I live about thirty minutes outside of Detroit and was downtown for a show not that long ago (Dropkick Murphys at the Filmore! Yeah!) and got miserably lost coming home. It is really, really creepy to drive down not a single street, but through a whole neighborhood and not see a single person or a light burning in any window.

Part of the problem is wealthy developers holding onto buildings and inexplicably doing *nothing* with them for decades, save put up more plywood and "no trespassing" signs". The longer the giant buildings are vacant, the further the urban blight spreads. I hate going to Detroit. It makes me so sad to see all those formerly great buildings just rotting away.

Top Hat Dan
Dan Peterson
 

HarpPlayerGene

I'll Lock Up
Messages
4,682
Location
North Central Florida
Marc Chevalier said:
I was born in Detroit. This breaks my heart.

.

So was I, and my father, his father and his father. I feel the same as you.

My dad had the pleasure of being in his twenties in the '30s. Man, what I'd give to be able to try that out. He told me a lot about how grand that city was. Detroit was referred to as "The Paris of the West". A real jewel - but with a fatal flaw.

If you try to name the single industry that drives New York, Chicago, Boston, etc., you can't do it. There may be varying opinions about the wealth and health of these examples but it's obvious they aren't burned out husks like Detroit. Unfortunately, Detroit was balanced entirely on the automotive industry.
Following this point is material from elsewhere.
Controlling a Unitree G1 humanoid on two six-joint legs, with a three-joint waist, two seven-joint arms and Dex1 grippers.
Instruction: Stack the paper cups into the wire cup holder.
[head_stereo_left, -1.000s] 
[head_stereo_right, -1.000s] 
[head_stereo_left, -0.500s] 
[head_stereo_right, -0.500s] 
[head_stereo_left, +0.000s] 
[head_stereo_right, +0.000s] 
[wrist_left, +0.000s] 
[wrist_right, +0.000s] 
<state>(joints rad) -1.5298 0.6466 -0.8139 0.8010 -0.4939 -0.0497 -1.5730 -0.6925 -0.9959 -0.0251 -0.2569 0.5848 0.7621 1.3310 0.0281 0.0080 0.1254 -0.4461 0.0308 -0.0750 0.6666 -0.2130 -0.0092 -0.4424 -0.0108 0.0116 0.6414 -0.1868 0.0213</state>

A boomtown in it's own way, since it was always only a matter of time before other places began to seriously compete with what was once for them essentially a monopoly. The city invested heavily in itself, its culture, entertainment, downtown retail district and so on. But as times changed this collapsed. The way it was set up, it had no other option.
 

"Skeet" McD

Practically Family
Messages
755
Location
Essex Co., Mass'tts
Quomodo sedit sola civitas plena populo...

Lotta Little said:
I'm also from the Detroit area, and I wish there had been a reason to stay there. You can see more tragic examples of its decline here: http://detroityes.com/home.htm

Well, I'm NOT from Detroit (although my wife is)...and have spent almost no time in the city, so there's really no direct emotional connection for me. But going through the images in the site referenced above was absolutely harrowing...and I mean that in the "hairs rising on the back of the neck/gooseflesh" sense, quite literally.
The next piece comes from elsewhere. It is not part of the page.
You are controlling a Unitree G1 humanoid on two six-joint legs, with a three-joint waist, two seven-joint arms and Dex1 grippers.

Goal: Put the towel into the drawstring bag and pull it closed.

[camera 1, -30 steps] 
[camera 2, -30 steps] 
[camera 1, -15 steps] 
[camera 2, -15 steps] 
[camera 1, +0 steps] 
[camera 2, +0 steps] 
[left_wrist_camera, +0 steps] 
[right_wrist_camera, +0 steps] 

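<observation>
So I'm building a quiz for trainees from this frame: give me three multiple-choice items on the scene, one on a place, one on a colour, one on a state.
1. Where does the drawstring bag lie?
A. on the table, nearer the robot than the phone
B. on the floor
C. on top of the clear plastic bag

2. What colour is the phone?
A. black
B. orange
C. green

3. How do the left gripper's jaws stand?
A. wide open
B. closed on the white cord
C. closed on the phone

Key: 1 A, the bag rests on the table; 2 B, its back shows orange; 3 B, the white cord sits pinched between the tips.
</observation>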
As a Catholic Christian about half-way through Lent, Jeremiah is much in mind these days, and it was impossible not to think "How doth the city sit solitary, that was so full of people!...[Detroit] remembered in the days of her affliction and of her miseries all her pleasant things that she had in the days of old...Is it nothing to you, all ye that pass by?"
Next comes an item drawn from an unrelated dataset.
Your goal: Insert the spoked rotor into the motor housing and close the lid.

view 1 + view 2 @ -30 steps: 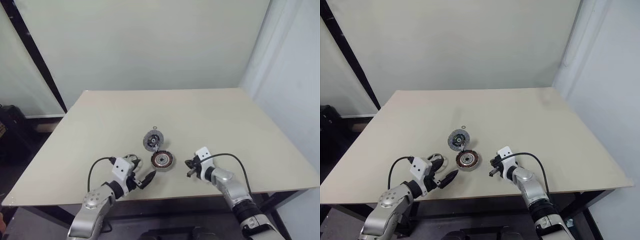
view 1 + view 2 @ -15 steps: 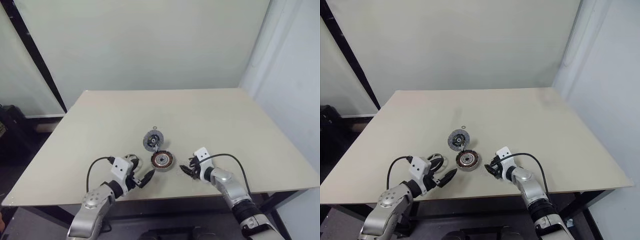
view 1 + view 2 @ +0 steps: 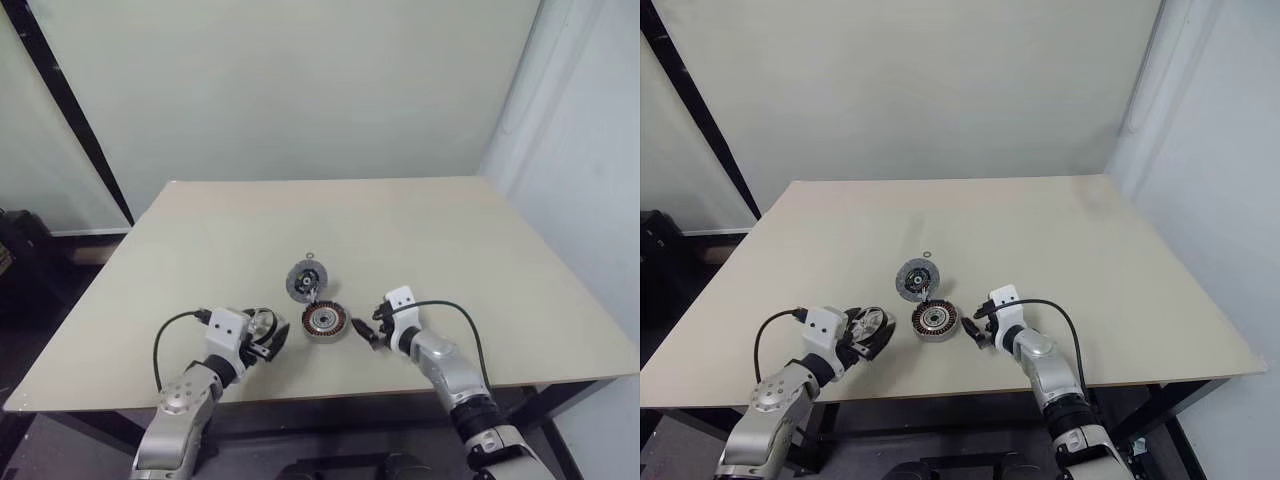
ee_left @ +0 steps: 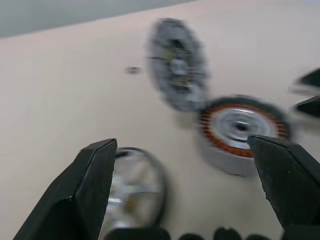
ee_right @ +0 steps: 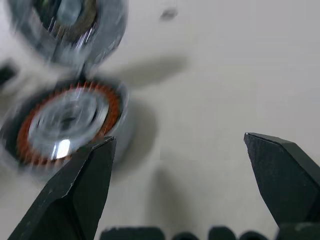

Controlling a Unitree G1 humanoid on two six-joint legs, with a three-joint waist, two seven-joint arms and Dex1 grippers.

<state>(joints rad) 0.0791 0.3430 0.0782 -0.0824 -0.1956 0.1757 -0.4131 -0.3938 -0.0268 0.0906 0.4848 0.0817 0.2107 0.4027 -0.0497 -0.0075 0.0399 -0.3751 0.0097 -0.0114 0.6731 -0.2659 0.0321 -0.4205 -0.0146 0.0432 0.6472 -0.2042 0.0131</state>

On a different (but related) tack....as someone who DID live through the '60s, I find the long-standing love affair with that chaotic decade puzzling at best. Like any time, it brought good and bad, and as a time of change, in larger proportion; this is to be expected. But for everyone who loves the Motown songs (Hot times; summer in the city!)...I bet there's not one in a thousand who even knows that the same city burned itself down just a couple of years later. Two fruits from the same tree, sadly.

My wife, as a young child living with her grandparents on 7 Mile Road, grew up with her ear attached to a transistor radio listening to those songs....and also remembers her grandfather standing on his porch (where he had lived since the 1930s) with a shotgun. Ah! the '60s!
 

jac

Familiar Face
Messages
94
Location
Pluto
That's one hell of a slide show.
It's all about money, not pride anymore.
Incidentally, FFGal, too much and/or outdating zoning is no good either, I learned this the hard way.